- Date: 20–26 October
- Edition: 4th
- Draw: 64S / 32D
- Surface: Clay / outdoor
- Location: Tehran, Iran

Champions

Singles
- Eddie Dibbs

Doubles
- Juan Gisbert, Sr. / Manuel Orantes
- ← 1974 · Aryamehr Cup · 1976 →

= 1975 Aryamehr Cup =

Tennis tournament

The 1975 Aryamehr Cup (Persian: جام آریامهر ۱۳۵۳) was a men's professional tennis tournament played on outdoor clay courts at the Imperial Country Club in Tehran in Iran. It was part of the 1975 Commercial Union Assurance Grand Prix as a Group AA category event.
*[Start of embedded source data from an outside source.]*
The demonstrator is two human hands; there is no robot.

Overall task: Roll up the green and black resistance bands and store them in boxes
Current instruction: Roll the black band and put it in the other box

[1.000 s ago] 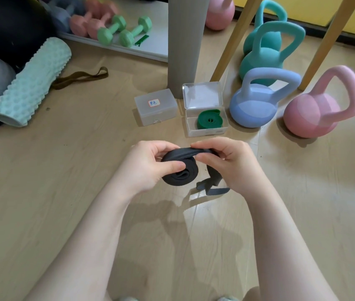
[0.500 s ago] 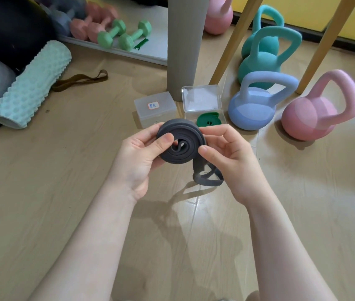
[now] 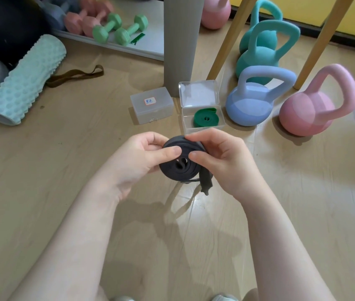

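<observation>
We hold the black resistance band [image 3: 179, 165] in the air above the wooden floor [image 3: 85, 148], already wound into a thick flat coil with a short loose tail hanging off its lower right side. Our left hand [image 3: 141, 157] pinches the coil from the left, thumb across its face and fingers behind; our right hand [image 3: 220, 157] pinches it from the right, thumb on the face and forefinger curled over the top edge. We judge this band to be light, soft and rubbery, with enough spring that the coil would loosen if the pinch let go, so the grip should stay across the flat faces, squeezing the layers together, not on the outer edge alone. The dangling tail is the part to take next, we think: drawn snug round the outside and pressed flat, since it looks floppy and apt to twist. The rubber seems grippy rather than slick. The green resistance band [image 3: 204, 118] already lies rolled in the open clear box [image 3: 202, 123], just beyond our hands, beside the blue kettlebell [image 3: 248, 105]. The closed labelled box [image 3: 151, 105] stands just left of it, lid still on, and probably needs opening before the black coil can go in.
</observation>
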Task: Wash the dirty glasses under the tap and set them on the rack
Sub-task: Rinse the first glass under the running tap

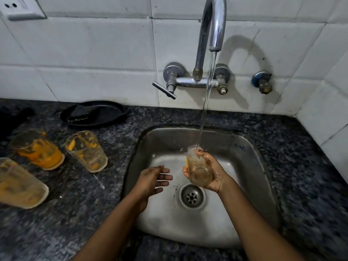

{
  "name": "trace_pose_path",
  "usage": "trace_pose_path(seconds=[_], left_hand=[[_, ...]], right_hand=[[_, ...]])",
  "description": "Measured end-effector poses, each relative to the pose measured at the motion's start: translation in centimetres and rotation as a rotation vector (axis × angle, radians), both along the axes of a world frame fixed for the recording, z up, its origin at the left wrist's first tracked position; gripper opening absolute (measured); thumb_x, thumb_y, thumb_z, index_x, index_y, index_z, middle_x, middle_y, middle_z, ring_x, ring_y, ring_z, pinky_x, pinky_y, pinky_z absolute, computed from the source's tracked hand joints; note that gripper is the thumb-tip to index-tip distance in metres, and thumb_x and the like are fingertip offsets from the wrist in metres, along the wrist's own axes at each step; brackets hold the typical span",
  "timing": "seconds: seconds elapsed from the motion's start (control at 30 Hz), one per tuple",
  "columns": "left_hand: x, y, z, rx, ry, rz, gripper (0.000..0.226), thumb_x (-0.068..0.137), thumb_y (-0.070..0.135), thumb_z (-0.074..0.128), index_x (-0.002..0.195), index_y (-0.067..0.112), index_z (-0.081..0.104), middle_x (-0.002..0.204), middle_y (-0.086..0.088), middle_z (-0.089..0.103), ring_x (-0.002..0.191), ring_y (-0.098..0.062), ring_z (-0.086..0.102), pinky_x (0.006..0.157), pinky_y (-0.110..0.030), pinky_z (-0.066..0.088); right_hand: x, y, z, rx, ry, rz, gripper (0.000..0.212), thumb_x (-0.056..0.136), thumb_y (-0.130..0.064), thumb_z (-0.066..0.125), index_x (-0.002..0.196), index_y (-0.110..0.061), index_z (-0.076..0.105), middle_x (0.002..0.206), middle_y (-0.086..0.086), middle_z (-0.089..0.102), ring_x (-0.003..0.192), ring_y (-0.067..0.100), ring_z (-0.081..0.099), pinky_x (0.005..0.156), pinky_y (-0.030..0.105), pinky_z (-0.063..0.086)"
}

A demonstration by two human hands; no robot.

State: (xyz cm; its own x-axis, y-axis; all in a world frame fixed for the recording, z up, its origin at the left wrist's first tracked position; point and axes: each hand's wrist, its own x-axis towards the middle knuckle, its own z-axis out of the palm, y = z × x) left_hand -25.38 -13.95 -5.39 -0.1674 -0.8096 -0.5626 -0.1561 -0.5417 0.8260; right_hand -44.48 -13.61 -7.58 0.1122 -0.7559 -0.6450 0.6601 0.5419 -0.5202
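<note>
My right hand (212, 174) grips a dirty glass (197, 170) over the steel sink (250, 166), its mouth tilted up into the water stream (206, 102) falling from the chrome tap (212, 27). Orange residue clings to the glass's left side. My left hand (152, 179) hovers empty just left of it, fingers apart, not touching the glass. On the dark granite counter (75, 213) at the left stand three more dirty glasses with orange smears: one nearest the sink (86, 150), one behind it (37, 148), and one at the left edge (20, 183). No rack is in view.
The sink drain (192, 196) lies below the held glass. The tap's lever handle (163, 90) sticks out to the left on the tiled wall. A black pan (92, 114) rests at the back of the counter. A wall socket (20, 8) sits top left.
</note>
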Motion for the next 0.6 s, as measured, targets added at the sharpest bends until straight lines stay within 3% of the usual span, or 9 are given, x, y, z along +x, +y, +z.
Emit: trace_pose_path(seconds=[0.13,0.2,0.27,0.33,0.43,0.5,0.57,0.6], left_hand=[[-1.2,-0.7,0.5,-0.026,0.024,-0.037,0.028,0.096,0.027,0.041,0.098,0.011,0.064,0.083,-0.003,0.069,0.071,-0.014,0.058,0.064,-0.024,0.042],[-2.1,-1.5,1.0,-0.074,0.050,-0.034,0.027,0.096,0.023,0.041,0.100,0.007,0.063,0.080,-0.004,0.067,0.067,-0.013,0.057,0.060,-0.022,0.041],[-3.1,-2.7,1.6,-0.152,0.059,-0.019,0.024,0.096,0.020,0.042,0.095,0.009,0.063,0.080,-0.004,0.065,0.067,-0.012,0.057,0.060,-0.022,0.042],[-4.2,-4.1,2.4,-0.271,0.050,-0.013,0.019,0.095,0.016,0.046,0.087,0.013,0.063,0.082,-0.005,0.065,0.069,-0.012,0.058,0.061,-0.020,0.045],[-5.8,-6.2,4.1,-0.468,0.050,-0.115,0.014,0.091,0.010,0.054,0.083,0.012,0.065,0.077,-0.005,0.066,0.071,-0.014,0.061,0.067,-0.024,0.051],[-7.0,-7.2,5.5,-0.585,-0.039,-0.325,0.013,0.087,0.008,0.059,0.079,0.015,0.066,0.073,-0.002,0.066,0.069,-0.012,0.061,0.067,-0.025,0.050],[-8.5,-8.0,6.8,-0.660,-0.157,-0.587,0.014,0.084,0.001,0.059,0.078,0.013,0.065,0.073,0.000,0.063,0.071,-0.012,0.060,0.068,-0.023,0.047],[-9.4,-8.1,7.4,-0.677,-0.212,-0.705,0.013,0.082,-0.002,0.057,0.083,0.008,0.066,0.077,-0.002,0.062,0.077,-0.015,0.060,0.071,-0.023,0.046]], right_hand=[[-0.9,0.5,0.3,0.043,0.202,0.172,0.043,0.064,-0.028,0.078,0.097,-0.005,0.062,0.077,0.020,0.068,0.072,0.030,0.064,0.073,0.042,0.055],[-1.2,0.0,1.0,-0.011,0.433,0.273,0.054,0.047,-0.025,0.086,0.094,-0.005,0.068,0.087,0.018,0.070,0.075,0.027,0.065,0.077,0.042,0.054],[-1.2,-0.6,1.8,-0.124,0.755,0.284,0.055,0.047,-0.017,0.087,0.098,-0.006,0.068,0.092,0.015,0.070,0.076,0.022,0.065,0.073,0.039,0.055],[-1.5,-1.3,2.8,-0.254,1.062,0.301,0.069,0.051,-0.009,0.087,0.113,-0.008,0.057,0.096,0.006,0.066,0.082,0.019,0.062,0.066,0.031,0.051],[-2.1,-2.2,4.2,-0.430,1.373,0.364,0.089,0.055,-0.004,0.085,0.133,-0.016,0.043,0.113,0.000,0.057,0.104,0.019,0.055,0.076,0.028,0.048],[-2.5,-3.1,4.5,-0.529,1.449,0.343,0.076,0.061,-0.003,0.081,0.128,-0.018,0.050,0.111,-0.001,0.058,0.104,0.020,0.054,0.076,0.027,0.045],[-2.4,-3.8,5.2,-0.650,1.521,0.271,0.036,0.074,-0.008,0.071,0.106,-0.022,0.064,0.104,0.002,0.062,0.102,0.025,0.054,0.078,0.033,0.045],[-2.7,-4.1,5.8,-0.685,1.590,0.220,0.030,0.075,-0.012,0.070,0.103,-0.022,0.066,0.105,0.006,0.063,0.103,0.029,0.055,0.082,0.038,0.046]])
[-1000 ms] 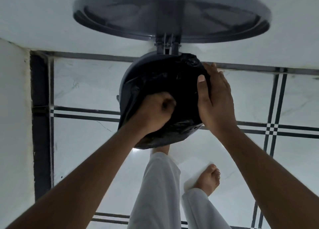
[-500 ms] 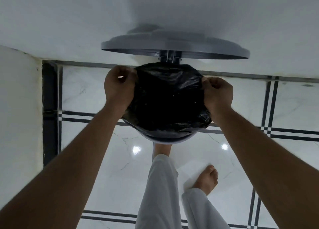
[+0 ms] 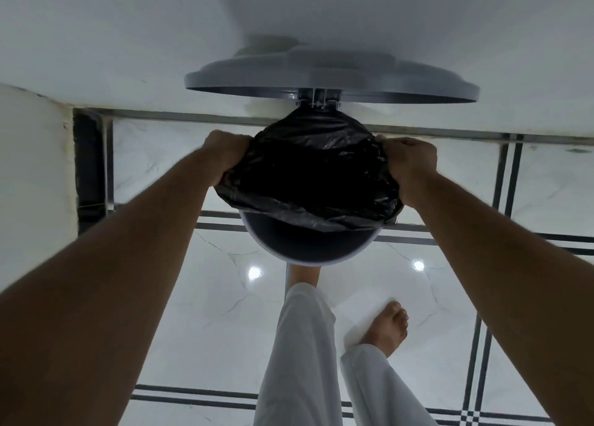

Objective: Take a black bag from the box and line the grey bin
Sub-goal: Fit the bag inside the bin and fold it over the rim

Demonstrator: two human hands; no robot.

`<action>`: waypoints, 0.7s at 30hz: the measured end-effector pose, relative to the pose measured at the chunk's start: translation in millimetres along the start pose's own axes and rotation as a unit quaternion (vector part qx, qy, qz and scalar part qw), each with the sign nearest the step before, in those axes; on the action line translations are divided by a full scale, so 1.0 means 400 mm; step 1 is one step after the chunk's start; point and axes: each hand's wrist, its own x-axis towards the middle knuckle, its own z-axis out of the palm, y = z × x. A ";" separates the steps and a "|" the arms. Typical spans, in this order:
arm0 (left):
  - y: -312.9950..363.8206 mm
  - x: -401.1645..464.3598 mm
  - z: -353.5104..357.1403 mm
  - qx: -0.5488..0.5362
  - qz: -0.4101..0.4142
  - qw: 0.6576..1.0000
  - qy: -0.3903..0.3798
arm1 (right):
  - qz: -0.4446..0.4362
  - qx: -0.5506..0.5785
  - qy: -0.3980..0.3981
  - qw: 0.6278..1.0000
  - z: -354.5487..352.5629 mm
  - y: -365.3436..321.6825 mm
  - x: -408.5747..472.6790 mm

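- The left hand [image 3: 225, 154] is closed on the left edge of the black bag [image 3: 308, 175], fingers curled into the plastic, knuckles up.
- The right hand [image 3: 409, 165] is clenched the same way on the bag's right edge, opposite the left.
- Between the two fists the bag is stretched wide over the mouth of the grey bin [image 3: 305, 245]; its middle sinks down inside, dark and creased.
- The far part of the bag's hem reaches up to the hinge [image 3: 318, 99] at the back of the bin.
- The near hem hangs in a wrinkled fold over the front of the rim; below it a curved band of the bin's grey wall shows bare.
- The lid [image 3: 331, 75] stands open behind the bag, a wide grey disc tipped back against the white wall [image 3: 128, 40].
- Both forearms run bare from the lower corners of the view to the bin, one on each side.
- Under the bin's front edge a foot [image 3: 303, 273] is partly hidden; I cannot tell what it rests on.
- The other foot [image 3: 387, 327] is bare and flat on the floor [image 3: 209, 313], to the right and nearer the person.
- White trouser legs [image 3: 302, 361] come up from the bottom of the view.
- The floor is glossy white tile with dark double lines, and two bright light spots shine on it either side of the bin.
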 end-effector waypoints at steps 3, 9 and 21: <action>-0.079 -0.012 -0.017 -0.121 -0.038 0.991 -0.051 | 0.026 0.025 -0.013 0.999 -0.030 0.020 -0.020; -0.209 -0.083 -0.023 -0.289 0.013 0.954 -0.075 | 0.040 0.032 0.024 0.998 -0.082 0.125 -0.123; -0.341 -0.207 0.047 -0.324 -0.054 0.944 -0.008 | 0.141 0.088 -0.024 0.986 -0.097 0.312 -0.282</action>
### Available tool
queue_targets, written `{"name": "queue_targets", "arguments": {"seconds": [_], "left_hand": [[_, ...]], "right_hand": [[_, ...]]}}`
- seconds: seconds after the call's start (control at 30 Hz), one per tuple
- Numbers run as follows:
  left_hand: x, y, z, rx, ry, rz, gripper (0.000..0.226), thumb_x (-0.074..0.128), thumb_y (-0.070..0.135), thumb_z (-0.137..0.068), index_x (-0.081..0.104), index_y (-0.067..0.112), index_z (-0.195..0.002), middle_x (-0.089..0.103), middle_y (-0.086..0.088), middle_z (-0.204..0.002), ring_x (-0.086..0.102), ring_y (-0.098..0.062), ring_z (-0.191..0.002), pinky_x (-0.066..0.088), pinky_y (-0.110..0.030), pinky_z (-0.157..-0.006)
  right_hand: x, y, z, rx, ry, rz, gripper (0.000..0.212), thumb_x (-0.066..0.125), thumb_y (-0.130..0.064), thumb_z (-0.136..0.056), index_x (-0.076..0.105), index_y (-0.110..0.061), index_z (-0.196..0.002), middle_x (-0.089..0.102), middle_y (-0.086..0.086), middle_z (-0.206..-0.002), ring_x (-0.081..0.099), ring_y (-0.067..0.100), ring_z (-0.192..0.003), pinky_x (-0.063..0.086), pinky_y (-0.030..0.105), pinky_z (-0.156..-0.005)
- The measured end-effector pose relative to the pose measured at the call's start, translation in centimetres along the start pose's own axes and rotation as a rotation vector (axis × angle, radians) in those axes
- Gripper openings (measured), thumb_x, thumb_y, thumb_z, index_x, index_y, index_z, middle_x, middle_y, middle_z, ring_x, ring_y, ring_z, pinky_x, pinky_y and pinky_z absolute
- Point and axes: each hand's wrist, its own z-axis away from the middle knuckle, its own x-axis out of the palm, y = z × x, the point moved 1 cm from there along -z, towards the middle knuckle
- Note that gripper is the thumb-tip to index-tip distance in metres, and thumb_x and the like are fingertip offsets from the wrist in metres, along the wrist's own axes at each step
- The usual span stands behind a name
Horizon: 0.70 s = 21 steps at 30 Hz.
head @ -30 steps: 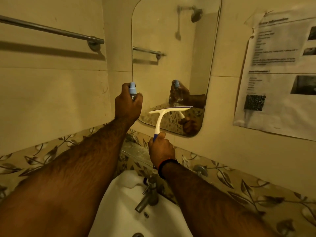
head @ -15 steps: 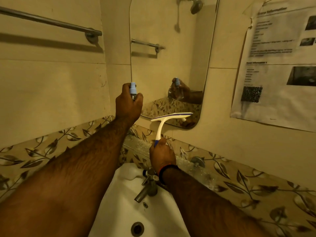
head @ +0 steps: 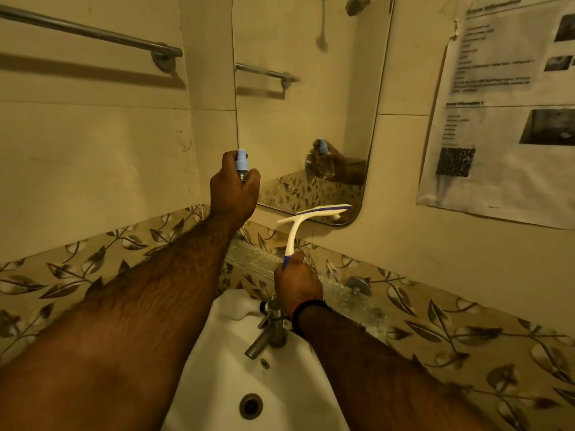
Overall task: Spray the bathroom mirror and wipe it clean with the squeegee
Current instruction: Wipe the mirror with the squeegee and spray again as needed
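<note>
Fingers of the right hand [head: 297, 286] are curled tight round the blue grip of the squeegee [head: 306, 227], and I can see its white neck rising from that fist to the crossbar. Its blade lies along the bottom edge of the mirror [head: 305, 98], toward the lower right corner, tilted so the right end sits a little higher; whether the rubber actually touches the glass I cannot tell from here. A dark band with a red edge circles that wrist.

On my other side, the left hand [head: 233, 192] is wrapped round a small spray bottle [head: 241, 165], with only its pale blue nozzle top standing clear above the knuckles. It is held up just beside the mirror's lower left edge, and I see the bottle and hand reflected in the glass.

Below both forearms sits the white washbasin [head: 217, 362] with its metal tap [head: 267, 332] and drain. A leaf-patterned tile border [head: 466, 334] runs along the wall behind it. Higher on the left wall I see a towel rail [head: 90, 34], and on the right a printed paper sheet [head: 504, 110] is stuck to the tiles, its text too blurred to read.
</note>
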Motion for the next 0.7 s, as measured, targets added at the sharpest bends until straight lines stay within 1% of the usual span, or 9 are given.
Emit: {"name": "queue_targets", "arguments": {"seconds": [0.07, 0.17, 0.27, 0.37, 0.53, 0.63, 0.7], "left_hand": [[0.0, -0.1, 0.1, 0.000, -0.007, 0.007, 0.044, 0.060, 0.027, -0.092, 0.046, 0.013, -0.132, 0.060, -0.008, -0.101, 0.067, -0.030, -0.078, 0.058, -0.039, -0.067], [0.0, 0.0, 0.2, -0.001, -0.001, 0.006, 0.044, 0.060, 0.027, -0.092, 0.047, 0.015, -0.132, 0.062, -0.008, -0.101, 0.067, -0.029, -0.077, 0.057, -0.036, -0.065], [-0.2, 0.3, 0.2, -0.002, -0.003, 0.018, 0.044, 0.060, 0.027, -0.092, 0.047, 0.015, -0.132, 0.062, -0.009, -0.102, 0.067, -0.029, -0.078, 0.060, -0.041, -0.069], [-0.5, 0.7, 0.3, 0.001, -0.003, 0.028, 0.044, 0.060, 0.027, -0.092, 0.047, 0.015, -0.132, 0.060, -0.006, -0.101, 0.067, -0.030, -0.080, 0.061, -0.047, -0.072], [-0.8, 1.2, 0.2, 0.015, -0.003, 0.056, 0.043, 0.061, 0.026, -0.092, 0.046, 0.016, -0.132, 0.058, -0.005, -0.100, 0.066, -0.029, -0.080, 0.061, -0.048, -0.073], [-1.1, 1.4, -0.4, 0.034, 0.004, 0.078, 0.042, 0.060, 0.025, -0.093, 0.047, 0.016, -0.132, 0.058, -0.005, -0.100, 0.063, -0.025, -0.078, 0.060, -0.044, -0.071], [-1.4, 1.8, -1.1, 0.059, 0.033, 0.076, 0.041, 0.060, 0.024, -0.093, 0.049, 0.015, -0.131, 0.061, -0.006, -0.098, 0.060, -0.018, -0.071, 0.056, -0.033, -0.063]], "right_hand": [[-0.1, 0.0, 0.2, 0.007, -0.008, -0.003, 0.025, 0.041, -0.031, -0.097, 0.041, -0.016, -0.116, 0.055, 0.000, -0.086, 0.053, 0.020, -0.071, 0.046, 0.033, -0.064], [-0.2, 0.2, 0.7, 0.011, -0.015, -0.005, 0.025, 0.041, -0.032, -0.097, 0.043, -0.015, -0.115, 0.059, 0.003, -0.092, 0.059, 0.023, -0.077, 0.052, 0.037, -0.071], [-0.2, 0.5, 1.2, 0.020, -0.016, -0.011, 0.026, 0.041, -0.033, -0.097, 0.043, -0.015, -0.116, 0.056, 0.001, -0.089, 0.057, 0.021, -0.075, 0.052, 0.035, -0.069], [-0.4, 0.6, 1.5, 0.037, -0.012, 0.008, 0.029, 0.040, -0.033, -0.098, 0.042, -0.015, -0.120, 0.059, 0.003, -0.093, 0.054, 0.019, -0.074, 0.049, 0.032, -0.068], [-0.6, 1.2, 2.3, 0.036, 0.007, 0.013, 0.029, 0.040, -0.034, -0.097, 0.042, -0.016, -0.119, 0.052, -0.003, -0.084, 0.053, 0.015, -0.070, 0.044, 0.027, -0.061], [-0.8, 1.3, 2.6, -0.027, 0.012, -0.003, 0.030, 0.043, -0.038, -0.095, 0.042, -0.019, -0.118, 0.054, -0.006, -0.082, 0.055, 0.013, -0.069, 0.047, 0.026, -0.060], [-1.3, 0.7, 2.5, -0.095, 0.029, 0.001, 0.031, 0.045, -0.040, -0.093, 0.043, -0.020, -0.116, 0.057, -0.004, -0.083, 0.058, 0.015, -0.070, 0.053, 0.031, -0.064]]}}
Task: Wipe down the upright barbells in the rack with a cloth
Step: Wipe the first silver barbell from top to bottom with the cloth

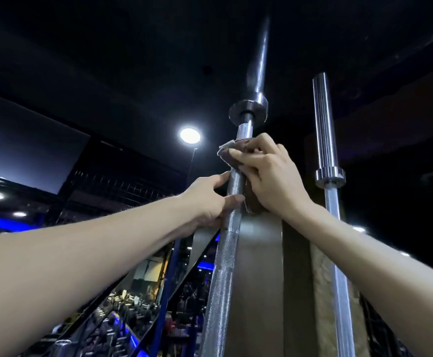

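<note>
At the centre of the frame our right hand (269, 173) clenches a brown cloth (238, 153) around the knurled shaft of the nearer upright barbell (227, 243), just below its collar. Our left hand (207, 202) grips the same shaft slightly lower, thumb and fingers curled on it. A second barbell (325, 124) stands right of centre.
</note>
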Available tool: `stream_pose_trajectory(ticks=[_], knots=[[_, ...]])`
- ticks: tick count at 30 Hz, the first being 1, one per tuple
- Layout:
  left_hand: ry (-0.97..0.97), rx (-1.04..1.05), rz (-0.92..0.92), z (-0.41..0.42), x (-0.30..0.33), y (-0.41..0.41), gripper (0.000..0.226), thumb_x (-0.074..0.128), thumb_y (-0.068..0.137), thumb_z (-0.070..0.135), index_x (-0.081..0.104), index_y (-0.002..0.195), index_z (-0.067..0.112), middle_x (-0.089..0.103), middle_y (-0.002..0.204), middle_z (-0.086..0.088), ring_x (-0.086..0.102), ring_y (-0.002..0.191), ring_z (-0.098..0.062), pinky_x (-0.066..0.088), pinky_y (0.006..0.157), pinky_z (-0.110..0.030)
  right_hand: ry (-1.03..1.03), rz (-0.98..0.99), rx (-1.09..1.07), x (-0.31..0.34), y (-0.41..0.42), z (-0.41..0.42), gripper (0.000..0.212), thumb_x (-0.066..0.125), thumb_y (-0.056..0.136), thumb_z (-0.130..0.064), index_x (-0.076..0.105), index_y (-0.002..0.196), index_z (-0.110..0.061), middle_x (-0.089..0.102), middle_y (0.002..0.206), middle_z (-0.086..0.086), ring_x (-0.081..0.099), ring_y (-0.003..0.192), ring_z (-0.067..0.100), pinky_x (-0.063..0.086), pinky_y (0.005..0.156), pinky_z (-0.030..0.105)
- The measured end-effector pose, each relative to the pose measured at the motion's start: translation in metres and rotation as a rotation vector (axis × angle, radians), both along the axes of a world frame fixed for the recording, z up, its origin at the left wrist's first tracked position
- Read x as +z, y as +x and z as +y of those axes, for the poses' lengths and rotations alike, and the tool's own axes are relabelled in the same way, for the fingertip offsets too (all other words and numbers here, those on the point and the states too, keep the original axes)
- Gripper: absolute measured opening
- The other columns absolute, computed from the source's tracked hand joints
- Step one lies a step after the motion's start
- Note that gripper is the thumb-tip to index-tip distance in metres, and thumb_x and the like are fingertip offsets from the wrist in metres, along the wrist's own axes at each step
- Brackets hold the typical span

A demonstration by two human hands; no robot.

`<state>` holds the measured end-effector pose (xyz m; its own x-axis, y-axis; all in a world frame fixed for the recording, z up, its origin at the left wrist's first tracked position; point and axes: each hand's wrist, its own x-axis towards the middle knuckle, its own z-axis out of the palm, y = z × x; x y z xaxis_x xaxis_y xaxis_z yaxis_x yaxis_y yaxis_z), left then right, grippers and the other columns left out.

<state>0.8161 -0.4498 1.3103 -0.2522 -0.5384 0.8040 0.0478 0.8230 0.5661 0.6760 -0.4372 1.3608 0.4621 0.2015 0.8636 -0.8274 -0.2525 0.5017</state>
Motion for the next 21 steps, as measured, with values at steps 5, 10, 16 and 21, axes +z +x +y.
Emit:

The tournament was held from 20 October through 26 October 1975. Eddie Dibbs won the singles title.

==Finals==

===Singles===
USA Eddie Dibbs defeated COL Iván Molina 1–6, 6–4, 7–5, 6–4
- It was Dibbs' 1st title of the year and the 5th of his career.

===Doubles===
 Juan Gisbert, Sr. / Manuel Orantes defeated AUS Bob Hewitt / AUS Frew McMillan 7–5, 6–7, 6–1, 6–4
- It was Gisbert's 6th title of the year and the 18th of his career. It was Orantes' 4th title of the year and the 18th of his career.